Check each line of the records below for the string "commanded", then state how many lines contain it, with no other output.

+++ Material provided +++

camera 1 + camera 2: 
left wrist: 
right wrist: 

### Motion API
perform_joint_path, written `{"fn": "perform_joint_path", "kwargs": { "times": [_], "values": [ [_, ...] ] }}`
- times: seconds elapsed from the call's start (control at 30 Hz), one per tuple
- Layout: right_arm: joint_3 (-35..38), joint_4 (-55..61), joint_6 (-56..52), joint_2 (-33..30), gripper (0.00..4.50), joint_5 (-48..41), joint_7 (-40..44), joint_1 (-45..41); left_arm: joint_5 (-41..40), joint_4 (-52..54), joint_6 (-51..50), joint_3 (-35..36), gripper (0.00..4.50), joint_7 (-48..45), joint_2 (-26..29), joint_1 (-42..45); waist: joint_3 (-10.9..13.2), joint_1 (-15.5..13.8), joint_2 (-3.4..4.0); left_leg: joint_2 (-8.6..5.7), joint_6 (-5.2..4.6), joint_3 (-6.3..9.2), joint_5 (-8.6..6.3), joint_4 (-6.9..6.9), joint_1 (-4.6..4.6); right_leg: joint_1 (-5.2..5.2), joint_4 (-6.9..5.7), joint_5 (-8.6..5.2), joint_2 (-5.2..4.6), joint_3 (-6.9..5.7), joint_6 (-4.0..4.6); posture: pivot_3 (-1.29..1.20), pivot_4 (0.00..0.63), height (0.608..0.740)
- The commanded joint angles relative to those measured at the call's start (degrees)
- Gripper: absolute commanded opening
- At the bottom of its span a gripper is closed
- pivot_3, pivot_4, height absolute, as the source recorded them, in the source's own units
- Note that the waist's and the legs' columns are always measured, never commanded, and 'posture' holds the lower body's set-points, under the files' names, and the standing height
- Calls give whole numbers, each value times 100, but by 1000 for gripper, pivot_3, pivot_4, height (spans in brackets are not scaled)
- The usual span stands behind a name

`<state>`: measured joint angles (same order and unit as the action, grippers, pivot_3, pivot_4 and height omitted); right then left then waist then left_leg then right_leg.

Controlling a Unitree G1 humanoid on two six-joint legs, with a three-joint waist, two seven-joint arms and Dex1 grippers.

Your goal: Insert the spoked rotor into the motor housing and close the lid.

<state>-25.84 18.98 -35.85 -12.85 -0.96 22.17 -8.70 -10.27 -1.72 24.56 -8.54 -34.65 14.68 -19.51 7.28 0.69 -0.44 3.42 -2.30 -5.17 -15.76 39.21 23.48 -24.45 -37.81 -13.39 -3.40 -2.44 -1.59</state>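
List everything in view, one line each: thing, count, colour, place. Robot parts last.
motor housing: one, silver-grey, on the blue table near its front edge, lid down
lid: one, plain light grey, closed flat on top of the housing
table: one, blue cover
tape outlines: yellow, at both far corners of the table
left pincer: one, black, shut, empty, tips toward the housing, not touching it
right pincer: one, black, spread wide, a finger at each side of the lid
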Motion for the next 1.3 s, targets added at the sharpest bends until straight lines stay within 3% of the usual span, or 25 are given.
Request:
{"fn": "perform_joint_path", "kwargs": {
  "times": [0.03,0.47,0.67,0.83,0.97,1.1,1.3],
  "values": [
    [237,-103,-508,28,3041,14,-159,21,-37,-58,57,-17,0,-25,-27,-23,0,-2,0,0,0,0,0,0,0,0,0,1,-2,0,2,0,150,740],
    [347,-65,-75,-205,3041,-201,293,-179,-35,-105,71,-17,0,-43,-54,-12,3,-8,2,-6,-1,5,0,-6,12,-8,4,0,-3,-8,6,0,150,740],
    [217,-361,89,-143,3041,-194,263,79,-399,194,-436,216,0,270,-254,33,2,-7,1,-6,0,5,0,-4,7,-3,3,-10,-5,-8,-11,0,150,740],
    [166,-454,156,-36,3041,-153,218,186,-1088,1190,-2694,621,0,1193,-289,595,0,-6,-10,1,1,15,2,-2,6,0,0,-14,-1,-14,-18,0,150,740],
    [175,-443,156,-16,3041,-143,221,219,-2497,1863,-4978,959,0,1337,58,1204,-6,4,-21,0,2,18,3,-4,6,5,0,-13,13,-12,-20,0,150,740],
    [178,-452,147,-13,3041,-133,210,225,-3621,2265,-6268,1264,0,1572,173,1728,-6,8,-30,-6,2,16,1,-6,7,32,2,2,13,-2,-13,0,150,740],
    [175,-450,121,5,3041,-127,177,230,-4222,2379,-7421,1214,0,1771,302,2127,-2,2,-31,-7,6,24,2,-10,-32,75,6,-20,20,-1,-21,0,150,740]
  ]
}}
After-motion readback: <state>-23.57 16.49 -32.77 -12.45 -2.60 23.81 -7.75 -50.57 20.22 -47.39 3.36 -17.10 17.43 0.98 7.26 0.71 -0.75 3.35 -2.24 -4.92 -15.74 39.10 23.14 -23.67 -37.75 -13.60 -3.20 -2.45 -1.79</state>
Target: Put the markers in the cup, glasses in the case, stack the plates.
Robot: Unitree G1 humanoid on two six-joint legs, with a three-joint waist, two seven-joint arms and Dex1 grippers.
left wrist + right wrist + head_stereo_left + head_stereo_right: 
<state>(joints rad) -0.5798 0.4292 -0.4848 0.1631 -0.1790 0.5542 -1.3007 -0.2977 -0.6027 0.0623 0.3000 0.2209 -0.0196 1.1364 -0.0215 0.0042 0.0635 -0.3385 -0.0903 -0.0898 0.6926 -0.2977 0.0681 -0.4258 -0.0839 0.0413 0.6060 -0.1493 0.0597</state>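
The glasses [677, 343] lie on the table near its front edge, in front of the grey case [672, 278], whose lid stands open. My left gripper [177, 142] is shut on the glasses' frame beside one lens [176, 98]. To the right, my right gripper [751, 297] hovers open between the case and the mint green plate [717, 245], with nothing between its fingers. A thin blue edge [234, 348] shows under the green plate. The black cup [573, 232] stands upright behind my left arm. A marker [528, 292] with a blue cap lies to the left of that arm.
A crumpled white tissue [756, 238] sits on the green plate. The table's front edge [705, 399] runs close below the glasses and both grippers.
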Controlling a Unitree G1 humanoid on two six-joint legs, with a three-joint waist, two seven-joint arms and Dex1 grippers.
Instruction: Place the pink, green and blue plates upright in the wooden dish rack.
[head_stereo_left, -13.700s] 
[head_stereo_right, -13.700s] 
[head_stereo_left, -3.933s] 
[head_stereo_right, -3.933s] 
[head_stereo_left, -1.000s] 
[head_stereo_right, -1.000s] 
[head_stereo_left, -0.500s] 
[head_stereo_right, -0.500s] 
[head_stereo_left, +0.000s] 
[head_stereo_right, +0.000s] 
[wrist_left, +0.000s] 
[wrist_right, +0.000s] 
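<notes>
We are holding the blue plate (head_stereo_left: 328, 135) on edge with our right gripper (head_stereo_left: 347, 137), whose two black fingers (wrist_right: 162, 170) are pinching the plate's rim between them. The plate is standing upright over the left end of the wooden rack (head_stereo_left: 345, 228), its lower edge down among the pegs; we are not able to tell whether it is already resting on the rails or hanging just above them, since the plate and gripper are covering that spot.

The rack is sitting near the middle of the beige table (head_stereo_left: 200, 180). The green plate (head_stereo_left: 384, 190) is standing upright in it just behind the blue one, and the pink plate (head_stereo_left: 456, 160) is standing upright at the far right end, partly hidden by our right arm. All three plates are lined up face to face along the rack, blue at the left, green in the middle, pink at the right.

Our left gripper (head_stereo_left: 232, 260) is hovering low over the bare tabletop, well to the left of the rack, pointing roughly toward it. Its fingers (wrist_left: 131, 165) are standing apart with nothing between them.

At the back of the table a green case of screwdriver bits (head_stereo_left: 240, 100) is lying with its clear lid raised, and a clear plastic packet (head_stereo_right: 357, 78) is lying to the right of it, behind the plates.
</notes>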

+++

**Solution for this task**: 3